* **Task prompt**: Would you give the listing back word for word once its pictures are removed?

-------- Provided data --------

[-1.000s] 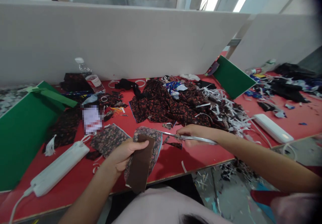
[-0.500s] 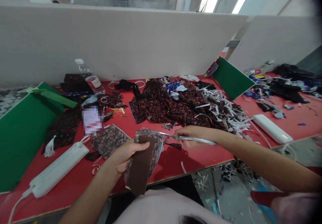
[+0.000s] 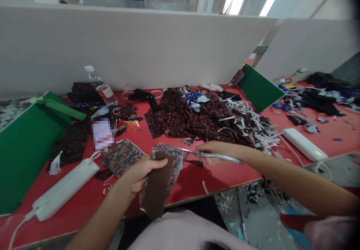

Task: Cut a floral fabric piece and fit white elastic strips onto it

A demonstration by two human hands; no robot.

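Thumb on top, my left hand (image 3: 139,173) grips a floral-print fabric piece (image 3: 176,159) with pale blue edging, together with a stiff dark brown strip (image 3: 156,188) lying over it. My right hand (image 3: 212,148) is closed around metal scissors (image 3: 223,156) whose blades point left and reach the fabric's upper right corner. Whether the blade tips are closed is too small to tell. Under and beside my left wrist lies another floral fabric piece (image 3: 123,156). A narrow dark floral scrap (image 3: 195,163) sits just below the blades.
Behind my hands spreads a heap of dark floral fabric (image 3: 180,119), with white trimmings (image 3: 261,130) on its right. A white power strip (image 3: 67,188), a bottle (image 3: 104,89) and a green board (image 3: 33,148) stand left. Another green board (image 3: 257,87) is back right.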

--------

* **Reply**:
[-1.000s] 
[-0.500s] 
[+0.000s] 

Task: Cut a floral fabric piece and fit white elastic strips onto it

A demonstration by two human hands; no robot.

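Thumb on top, my left hand (image 3: 139,173) grips a floral-print fabric piece (image 3: 176,159) with pale blue edging, together with a stiff dark brown strip (image 3: 156,188) lying over it. My right hand (image 3: 212,148) is closed around metal scissors (image 3: 223,156) whose blades point left and reach the fabric's upper right corner. Whether the blade tips are closed is too small to tell. Under and beside my left wrist lies another floral fabric piece (image 3: 123,156). A narrow dark floral scrap (image 3: 195,163) sits just below the blades.
Behind my hands spreads a heap of dark floral fabric (image 3: 180,119), with white trimmings (image 3: 261,130) on its right. A white power strip (image 3: 67,188), a bottle (image 3: 104,89) and a green board (image 3: 33,148) stand left. Another green board (image 3: 257,87) is back right.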

An answer has been given, and the exercise is complete.